Хозяин отдал, но едва парень ушел, сообщил обо всем в контрразведку. Следить за парнем оказалось поздно — скрылся. А самое главное, неизвестно, куда делись револьверы. Возможно, подпольщики, вспугнутые столь диковинным получением револьверов по паролю Зарубина, перепрячут и пулемет, который тот за десять тысяч «катеринками» купил «у чехов»? Чухновский отправил группу, чтобы изъять и пулемет из известного ему тайника — на Московской дороге, неподалеку от Триумфальной арки в честь победы над Наполеоном. Однако подпольщики были проворнее: тайник вскрыли, пулемет забрали!
Подполковник клял на чем свет Зарубина, втянувшего его в авантюру с продажей оружия. Разве не существовало другого способа завоевать доверие подпольщиков? Но теперь в руках у Чухновского оказался козырь против Зарубина. Не откладывая дела в долгий ящик, подполковник составил рапорт, в котором обвинял штабс-капитана в действиях, граничащих с преступлением по службе. Оставалось лишь убрать единственного свидетеля деятельности Зарубина — подпольщика Пирогова.
Однако, написав рапорт, Чухновский положил его в стол, ожидая, как развернутся события дальше. Нюхом контрразведчика он понимал: Зарубин идет по следу «крупного зверя». Успех мог быть ошеломляющим. Если бы только… Если бы только Зарубину удалось «осветить» таинственного связного! Это значило — взять человека, который держал в своих руках главные нити большевистских организаций Урала, Сибири и Дальнего Востока.
Судя по тому, как заботятся о связном, он не впервые совершает свой вояж, и его очень ценят. Он знает замыслы, в его распоряжении планы, имена, явки и пароли десятков активных коммунистов, за которыми охотятся все восемь разведок! И каких!
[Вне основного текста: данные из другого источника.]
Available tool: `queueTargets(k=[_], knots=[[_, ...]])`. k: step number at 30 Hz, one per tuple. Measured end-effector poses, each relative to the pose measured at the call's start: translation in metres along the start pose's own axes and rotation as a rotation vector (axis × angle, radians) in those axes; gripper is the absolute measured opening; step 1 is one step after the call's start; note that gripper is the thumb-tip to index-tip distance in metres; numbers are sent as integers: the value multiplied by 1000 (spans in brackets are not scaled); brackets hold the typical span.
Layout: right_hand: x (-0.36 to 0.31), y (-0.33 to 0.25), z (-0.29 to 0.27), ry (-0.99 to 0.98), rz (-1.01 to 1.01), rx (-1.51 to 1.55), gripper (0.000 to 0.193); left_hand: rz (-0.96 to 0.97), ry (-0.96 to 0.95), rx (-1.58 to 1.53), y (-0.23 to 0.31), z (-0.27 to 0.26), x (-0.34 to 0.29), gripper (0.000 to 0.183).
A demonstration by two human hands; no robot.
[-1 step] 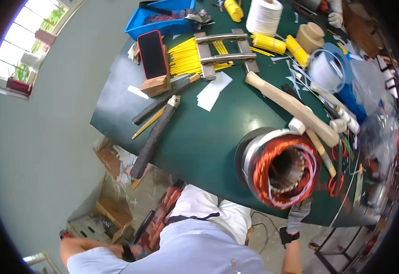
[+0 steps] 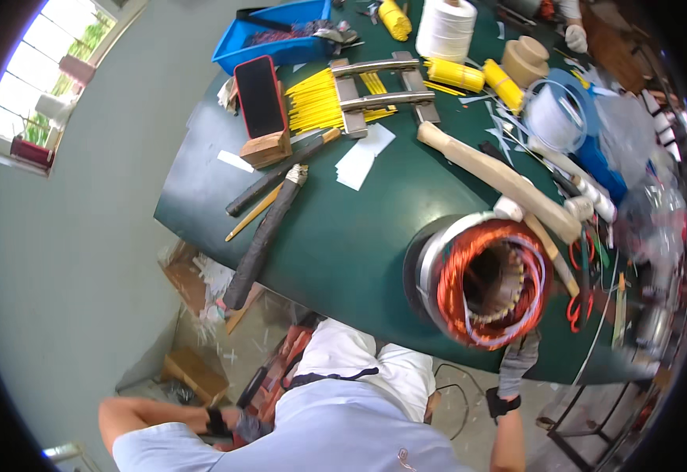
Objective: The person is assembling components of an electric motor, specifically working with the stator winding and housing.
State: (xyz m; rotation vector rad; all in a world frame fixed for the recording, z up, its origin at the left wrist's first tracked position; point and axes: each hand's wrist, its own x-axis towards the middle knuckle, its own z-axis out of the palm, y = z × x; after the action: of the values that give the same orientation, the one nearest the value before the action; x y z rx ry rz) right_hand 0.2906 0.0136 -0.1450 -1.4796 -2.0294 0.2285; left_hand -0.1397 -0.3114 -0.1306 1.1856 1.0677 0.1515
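Note:
A motor stator [image 2: 455, 228] with orange-red copper windings lies on its side at the table's near right, its open bore facing me. White lacing runs around the winding's end. My right hand [image 2: 523, 352], in a grey glove with a black wrist band, is at the winding's lower near edge; its fingers are hidden behind the coil. Down beside my waist is my left hand [image 2: 253, 428], also gloved and away from the table, next to a red patterned seat [image 2: 287, 352]. Its fingers are blurred and do not show clearly.
Behind the stator lies a wooden mallet [image 2: 500, 181]; red-handled scissors [image 2: 579, 311] lie to its right. Dark wrapped rods [image 2: 265, 240] are at the left, near a propped phone [image 2: 261, 98]. Yellow strips [image 2: 312, 102], a metal frame [image 2: 383, 102] and a blue bin [image 2: 280, 53] stand farther back.
My left hand and forearm show a little higher at my waist. The view has shifted slightly; my right hand stays at the stator.

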Motion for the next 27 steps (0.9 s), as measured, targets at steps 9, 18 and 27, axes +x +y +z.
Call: queueTargets(k=[9, 18, 27], knots=[[23, -12, 2, 254, -54, 22, 18, 792, 738, 1043, 219, -99, 53, 44], [84, -38, 76, 14, 0, 413, 25, 986, 1136, 1615, 310, -126, 168, 50], [88, -82, 57, 160, 178, 598, 15, 1017, 1118, 1547, 301, -132, 174, 27]])
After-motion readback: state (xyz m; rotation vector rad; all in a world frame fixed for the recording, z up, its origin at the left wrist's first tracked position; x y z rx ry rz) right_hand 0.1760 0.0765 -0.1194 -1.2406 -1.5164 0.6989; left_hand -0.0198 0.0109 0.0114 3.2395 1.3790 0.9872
Лучших в мире.
А пока они могут лишь констатировать подобно управляющему Иркутской губернии, что «поставленная большевиками задача отвлечения максимального количества сибирской армии с фронта внешнего на многочисленные внутренние фронты вполне им удается».
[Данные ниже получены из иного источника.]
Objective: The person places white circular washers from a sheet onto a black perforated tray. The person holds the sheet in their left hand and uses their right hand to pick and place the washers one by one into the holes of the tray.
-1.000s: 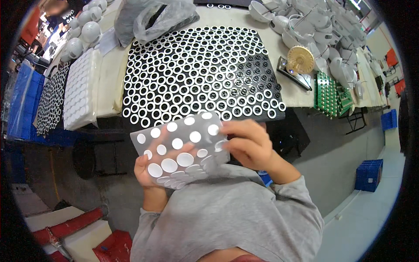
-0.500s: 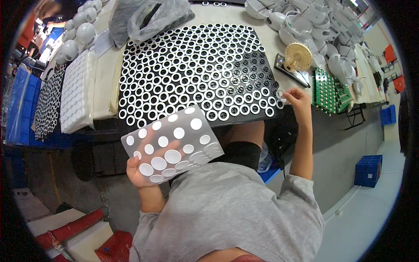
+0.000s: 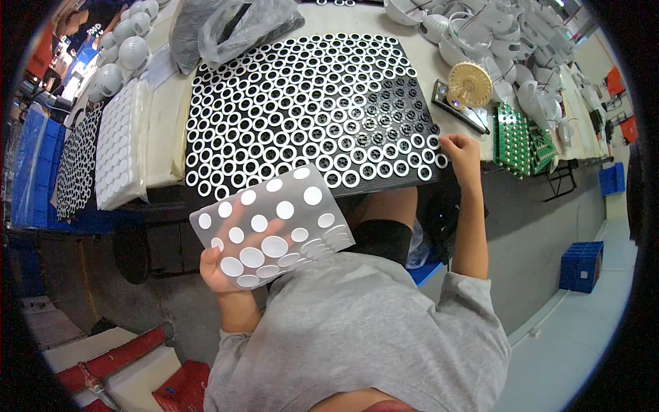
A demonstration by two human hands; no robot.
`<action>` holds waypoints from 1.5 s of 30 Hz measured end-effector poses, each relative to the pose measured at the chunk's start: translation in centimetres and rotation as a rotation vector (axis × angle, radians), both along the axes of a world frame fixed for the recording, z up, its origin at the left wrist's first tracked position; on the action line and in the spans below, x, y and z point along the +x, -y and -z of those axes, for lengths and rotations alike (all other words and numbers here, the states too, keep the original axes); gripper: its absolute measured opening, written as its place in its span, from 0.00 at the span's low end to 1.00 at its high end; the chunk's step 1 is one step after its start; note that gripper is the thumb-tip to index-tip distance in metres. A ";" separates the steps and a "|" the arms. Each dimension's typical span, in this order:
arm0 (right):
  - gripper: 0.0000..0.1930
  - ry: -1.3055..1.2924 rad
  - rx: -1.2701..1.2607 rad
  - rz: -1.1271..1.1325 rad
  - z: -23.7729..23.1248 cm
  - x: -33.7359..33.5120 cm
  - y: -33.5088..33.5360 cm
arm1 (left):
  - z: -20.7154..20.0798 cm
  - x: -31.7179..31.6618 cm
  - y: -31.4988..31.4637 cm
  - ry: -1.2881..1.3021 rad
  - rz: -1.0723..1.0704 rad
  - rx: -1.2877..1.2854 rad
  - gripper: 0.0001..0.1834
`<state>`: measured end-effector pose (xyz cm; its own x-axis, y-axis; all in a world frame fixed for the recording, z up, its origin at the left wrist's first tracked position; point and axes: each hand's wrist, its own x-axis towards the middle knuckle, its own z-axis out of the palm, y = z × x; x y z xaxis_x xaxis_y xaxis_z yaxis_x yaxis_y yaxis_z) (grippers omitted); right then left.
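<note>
My left hand [image 3: 218, 273] holds a translucent sheet of round white stickers [image 3: 273, 225], its thumb on the left edge and its fingers showing through from behind. Beyond it, a black board [image 3: 384, 184] is covered with rows of small black round parts, most of them topped by white rings [image 3: 282, 127]. Toward the board's right side, a patch of black parts [image 3: 398, 110] has no white rings. My right hand [image 3: 463, 154] is at the board's right edge with its fingers pinched together, close beside a white ring [image 3: 432, 142]. Whatever those fingers hold, if anything, is hidden.
Right of the board are a cream round fan [image 3: 469, 85], a dark tray-like device [image 3: 458, 113] and green circuit boards [image 3: 511, 141]. White shells [image 3: 480, 41] pile up behind. Grey plastic bags [image 3: 250, 31] lie at the back, and a white-dotted tray [image 3: 122, 144] stands left.
My right hand has shifted slightly left and down at the board's edge. The white ring it pinched no longer shows in its fingers; a ring now lies beside them. The sticker sheet barely moved.
</note>
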<state>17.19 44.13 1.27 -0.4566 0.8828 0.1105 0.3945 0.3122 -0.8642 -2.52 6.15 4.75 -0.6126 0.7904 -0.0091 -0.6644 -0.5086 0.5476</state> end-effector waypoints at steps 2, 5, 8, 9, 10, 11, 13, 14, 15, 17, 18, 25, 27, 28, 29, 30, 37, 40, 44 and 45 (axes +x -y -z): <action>0.10 0.029 0.008 0.007 0.6 0.0 -0.5 | -0.1 0.0 0.0 -0.031 0.016 -0.007 0.42; 0.11 0.056 0.067 0.035 0.9 -0.2 -0.6 | -0.1 -0.1 0.0 -0.031 0.029 0.012 0.42; 0.10 0.051 0.047 0.049 0.5 -0.5 -0.2 | 0.2 -0.1 0.1 -0.007 0.034 0.048 0.42; 0.10 0.060 0.050 0.050 0.5 -0.5 -0.3 | 0.2 -0.1 0.1 0.001 0.037 0.060 0.42; 0.10 0.069 0.053 0.051 0.6 -0.3 -0.4 | 0.1 -0.1 0.0 0.006 0.044 0.078 0.42; 0.10 0.079 0.056 0.050 0.6 -0.3 -0.5 | 0.0 0.0 -0.1 0.012 0.048 0.096 0.42; 0.09 0.075 0.043 0.042 0.3 -0.4 -0.5 | -0.1 0.0 -0.1 0.016 0.052 0.109 0.42; 0.09 0.073 0.038 0.040 0.3 -0.4 -0.5 | 0.0 0.0 -0.1 0.018 0.053 0.110 0.42; 0.09 0.085 0.061 0.038 0.5 -0.4 -0.7 | 0.1 0.1 0.0 0.020 0.050 0.109 0.42; 0.08 0.111 0.105 0.035 1.1 -0.2 -1.2 | 0.2 0.1 0.1 0.020 0.042 0.098 0.42; 0.08 0.101 0.099 0.034 1.1 -0.3 -1.1 | 0.1 0.1 0.2 0.019 0.038 0.092 0.42; 0.06 0.047 0.048 0.024 1.3 -0.4 -1.2 | 0.4 0.1 0.5 0.021 0.009 0.062 0.42; 0.07 0.039 0.053 0.023 1.9 -0.2 -1.7 | 0.4 0.2 0.5 0.019 0.002 0.055 0.42; 0.07 0.040 0.069 0.025 2.5 0.0 -2.1 | 0.4 0.2 0.5 0.020 0.000 0.051 0.42; 0.07 0.040 0.085 0.026 2.6 -0.1 -2.1 | 0.5 0.2 0.5 0.019 -0.003 0.047 0.42; 0.07 0.049 0.062 0.036 2.4 -0.1 -2.0 | 0.5 0.2 0.6 0.018 -0.007 0.042 0.42; 0.10 0.055 0.385 0.031 0.3 -1.5 0.7 | 0.9 0.1 0.9 0.014 -0.048 0.013 0.42; 0.11 0.067 0.413 -0.017 0.7 -1.5 0.7 | 1.0 0.1 1.0 0.009 -0.065 -0.007 0.42; 0.11 0.115 0.539 -0.021 0.8 -1.5 1.2 | 1.1 0.0 1.0 0.006 -0.083 -0.031 0.42; 0.11 0.122 0.534 -0.029 0.7 -1.6 1.5 | 1.1 0.1 1.1 0.004 -0.088 -0.037 0.42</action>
<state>15.58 42.62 0.60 -0.5171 0.7056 0.4845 0.4666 0.7069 -0.5316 -2.41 5.08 3.64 -0.6794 0.7327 -0.0399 -0.6202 -0.5444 0.5648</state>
Зарубин бежал к зданию вокзала, моля бога лишь об одном — успеть проскользнуть в дверь. До привокзального перрона, заполненного народом, оставалось метров пятьдесят. Он был уверен, что солдаты, преследующие его, не станут стрелять в толпу. Вернее, он считал — офицер, чьи крики он слышал позади, не отдаст такой команды.
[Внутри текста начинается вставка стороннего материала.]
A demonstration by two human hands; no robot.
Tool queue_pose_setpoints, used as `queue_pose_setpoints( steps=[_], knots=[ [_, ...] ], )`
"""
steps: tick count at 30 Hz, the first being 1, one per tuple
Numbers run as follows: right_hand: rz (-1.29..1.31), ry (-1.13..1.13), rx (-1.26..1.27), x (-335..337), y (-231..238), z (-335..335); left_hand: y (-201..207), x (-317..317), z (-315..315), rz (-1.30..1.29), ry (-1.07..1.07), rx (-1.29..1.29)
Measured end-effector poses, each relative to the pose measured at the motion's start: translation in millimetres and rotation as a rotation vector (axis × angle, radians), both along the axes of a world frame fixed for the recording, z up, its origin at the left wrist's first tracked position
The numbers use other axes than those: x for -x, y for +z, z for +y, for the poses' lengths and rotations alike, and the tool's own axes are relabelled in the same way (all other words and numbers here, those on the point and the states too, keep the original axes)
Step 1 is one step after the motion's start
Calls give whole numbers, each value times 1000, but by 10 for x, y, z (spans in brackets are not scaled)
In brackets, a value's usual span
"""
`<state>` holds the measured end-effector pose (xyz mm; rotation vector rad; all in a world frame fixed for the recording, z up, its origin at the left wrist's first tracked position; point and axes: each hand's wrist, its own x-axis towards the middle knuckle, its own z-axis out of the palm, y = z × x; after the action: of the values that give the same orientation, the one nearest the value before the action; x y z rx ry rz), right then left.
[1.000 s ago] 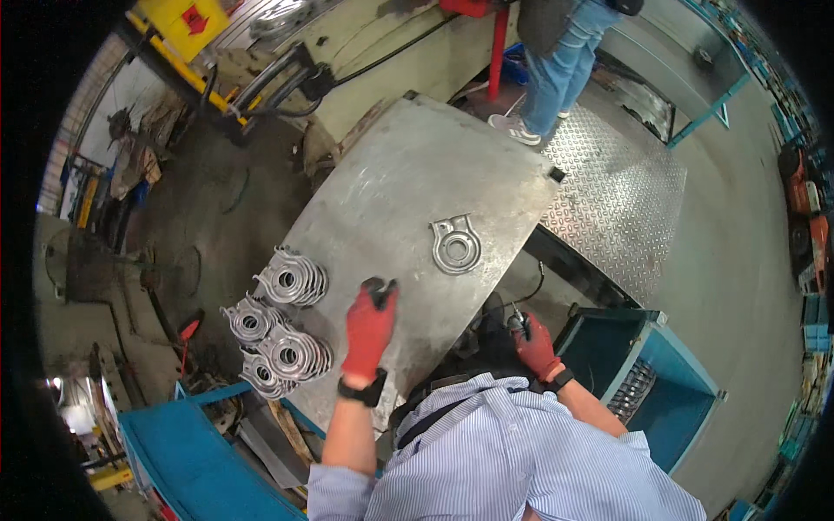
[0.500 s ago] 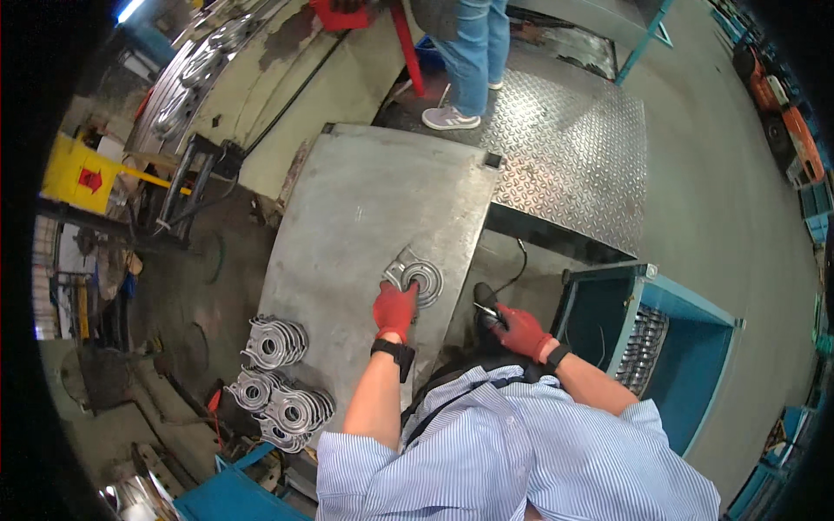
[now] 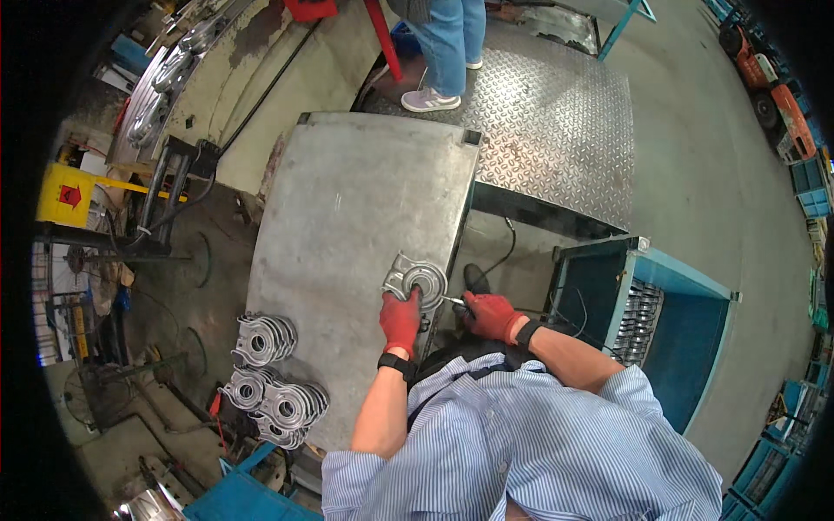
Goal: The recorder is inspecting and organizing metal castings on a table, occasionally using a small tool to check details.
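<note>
A shiny stamped metal plate with a round ringed opening (image 3: pixel 432 276) lies near the right edge of the steel table (image 3: pixel 365 191). My left hand (image 3: pixel 400 321), in a red glove, is closed on its near side, with fingers at the ring's opening. My right hand (image 3: pixel 492 318), also red-gloved, grips a slim pen-like tool (image 3: pixel 455 300); its thin metal tip points left at the plate's right rim. Whether the tip touches the rim, I cannot tell. Similar plates stand in stacks at the table's near left: an upper stack (image 3: pixel 263 340) and a lower group (image 3: pixel 295 406).
To the right stands a blue metal crate (image 3: pixel 695 276) with rows of metal parts (image 3: pixel 638 321). A raised tread-plate platform (image 3: pixel 565 122) adjoins the table's far right, where another person (image 3: pixel 445 52) stands. A dark cable (image 3: pixel 508 247) hangs between table and crate.
My right hand has moved left, bringing the tool's tip up to the plate's rim. My left hand stays on the plate, which looks slightly turned. The whole view has shifted a little.
</note>
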<state>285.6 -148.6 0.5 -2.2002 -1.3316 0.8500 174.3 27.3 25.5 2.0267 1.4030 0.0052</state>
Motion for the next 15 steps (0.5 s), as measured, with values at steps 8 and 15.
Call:
queue_pose_setpoints(
  steps=[8, 15],
  knots=[
    [24, -16, 14, 56, -28, -33, -60, -7, -30, 1, 36, 12],
    [18, -37, 37, 81, 5, -7, -154, 39, -36, -111, 38, -15]
  ],
)
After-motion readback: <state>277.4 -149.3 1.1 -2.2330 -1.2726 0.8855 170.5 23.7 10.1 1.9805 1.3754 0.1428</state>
— Стой! Стой! Стрелять буду!
Толпа на перроне, освещенная солнцем и поэтому казавшаяся еще более грязной и серой, слепящие блестки луж в радужных разводах, приземистое здание вокзала — все прыгало перед глазами Зарубина. Он скакал как заяц, стиснув зубы, и беспрестанно повторял: «Идиоты! Идиоты!»
Позади послышался щелчок револьверного выстрела. Немая толпа на перроне расплеснулась в стороны от главного входа в здание вокзала, словно мелкая лужа, в которую бросили камень. И одновременно взвыли десятки женских голосов. Потом с оттяжкой хлестнули, точно бичи, винтовочные выстрелы. Толпа смешалась, вой перешел в визг, заметавшиеся люди давили друг друга, сталкивались, будто ослепшие.
Но цель, к которой стремился Зарубин, — дверь вокзала, массивная, дубовая, с одной открытой створкой, была свободна. Стоило Зарубину проскочить в нее, как дверь тут же захлопнулась, с десяток рук подхватили тяжеленную скамью, придвинули ее к двери, забаррикадировали.